Exosome RNA Exosome RNA Research & Industry News
Exosomes are nano-sized vesicles derived from the fusion of multivesicular bodies with the surrounding plasma membrane. Exosomes have various diagnostic and therapeutic potentials in cancer and other diseases, thus tracking exosomes is an important issue.
Here, Weill Cornell Medicine researchers report a facile exosome labeling strategy using a natural metabolic incorporation of an azido-sugar into the glycan, and a strain-promoted azide-alkyne click reaction. In culture, tetra-acetylated N-azidoacetyl-D-mannosamine (Ac4ManNAz) was spontaneously incorporated into glycans within the cells and later redistributed onto their exosomes. These azido-containing exosomes were then labeled with azadibenzylcyclooctyne (ADIBO)-fluorescent dyes by an bioorthogonal click reaction.
Cellular uptake and the In vivo tracking of fluorescent labeled exosomes were evaluated in various cells and tumor bearing mice. Highly metastatic cancer-derived exosomes showed an increased self-homing in vitro and selective organ distribution in vivo.
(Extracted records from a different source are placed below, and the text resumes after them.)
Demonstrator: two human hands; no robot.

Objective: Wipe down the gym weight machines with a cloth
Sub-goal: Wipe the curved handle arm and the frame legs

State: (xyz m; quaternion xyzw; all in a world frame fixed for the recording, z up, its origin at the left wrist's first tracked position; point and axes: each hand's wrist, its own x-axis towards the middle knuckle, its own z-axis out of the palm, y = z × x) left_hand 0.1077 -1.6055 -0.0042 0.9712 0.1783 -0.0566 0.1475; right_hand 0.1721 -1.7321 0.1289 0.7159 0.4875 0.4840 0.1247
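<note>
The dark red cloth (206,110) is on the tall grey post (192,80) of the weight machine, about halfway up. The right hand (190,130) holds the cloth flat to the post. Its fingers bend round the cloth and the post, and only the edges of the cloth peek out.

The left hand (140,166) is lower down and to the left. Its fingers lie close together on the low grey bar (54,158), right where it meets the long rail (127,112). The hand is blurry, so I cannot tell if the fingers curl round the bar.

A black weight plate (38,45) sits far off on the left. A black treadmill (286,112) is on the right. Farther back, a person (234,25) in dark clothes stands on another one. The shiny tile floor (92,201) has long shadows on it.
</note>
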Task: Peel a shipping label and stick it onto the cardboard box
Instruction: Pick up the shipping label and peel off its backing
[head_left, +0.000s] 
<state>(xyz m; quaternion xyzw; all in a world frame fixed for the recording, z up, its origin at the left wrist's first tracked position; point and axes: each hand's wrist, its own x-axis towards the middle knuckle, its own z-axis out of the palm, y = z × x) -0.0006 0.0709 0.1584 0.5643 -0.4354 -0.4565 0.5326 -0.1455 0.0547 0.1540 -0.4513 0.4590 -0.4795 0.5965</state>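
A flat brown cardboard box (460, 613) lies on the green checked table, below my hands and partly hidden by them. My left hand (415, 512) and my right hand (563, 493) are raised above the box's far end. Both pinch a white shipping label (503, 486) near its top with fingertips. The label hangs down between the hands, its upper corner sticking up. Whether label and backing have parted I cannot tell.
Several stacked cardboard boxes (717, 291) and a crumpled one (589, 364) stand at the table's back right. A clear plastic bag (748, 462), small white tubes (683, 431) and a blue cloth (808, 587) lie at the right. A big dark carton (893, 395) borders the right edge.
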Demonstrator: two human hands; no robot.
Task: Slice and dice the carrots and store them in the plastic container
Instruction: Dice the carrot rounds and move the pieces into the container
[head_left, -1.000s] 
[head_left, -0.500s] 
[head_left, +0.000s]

Schematic illustration of metabolic exosome labeling with
strain-promoted azide-alkyne click (SPAAC) chemistry
Tetra-acetylated N-azidoacetyl-D-mannosamine (Ac4ManNAz) metabolically incorporated into the sialic acid of cells and exosome glycoconjugates. Azide-containing exosomes were labeled with azadibenzylcyclooctyne (ADIBO)-sulfo-Cy3 or Cy5.5 fluorescent dyes by bioorthogonal click chemistry. Fluorescent dye labeled exosomes were evaluated in in vitro cellular uptake experiments and in vivo tracking studies. The helical structures within exosomes represent DNA as a double helix and RNA as a single helix.
This metabolic exosome labeling strategy could be a promising tool in studying the biology and distribution of exosomes, and optimizing exosome based therapeutic approaches. General Significant. A facile and effective exosome labeling strategy was introduced by presenting azido moiety on the surface of exosome through metabolic glycan synthesis, and then conjugating a strain-promoted fluorescent dye.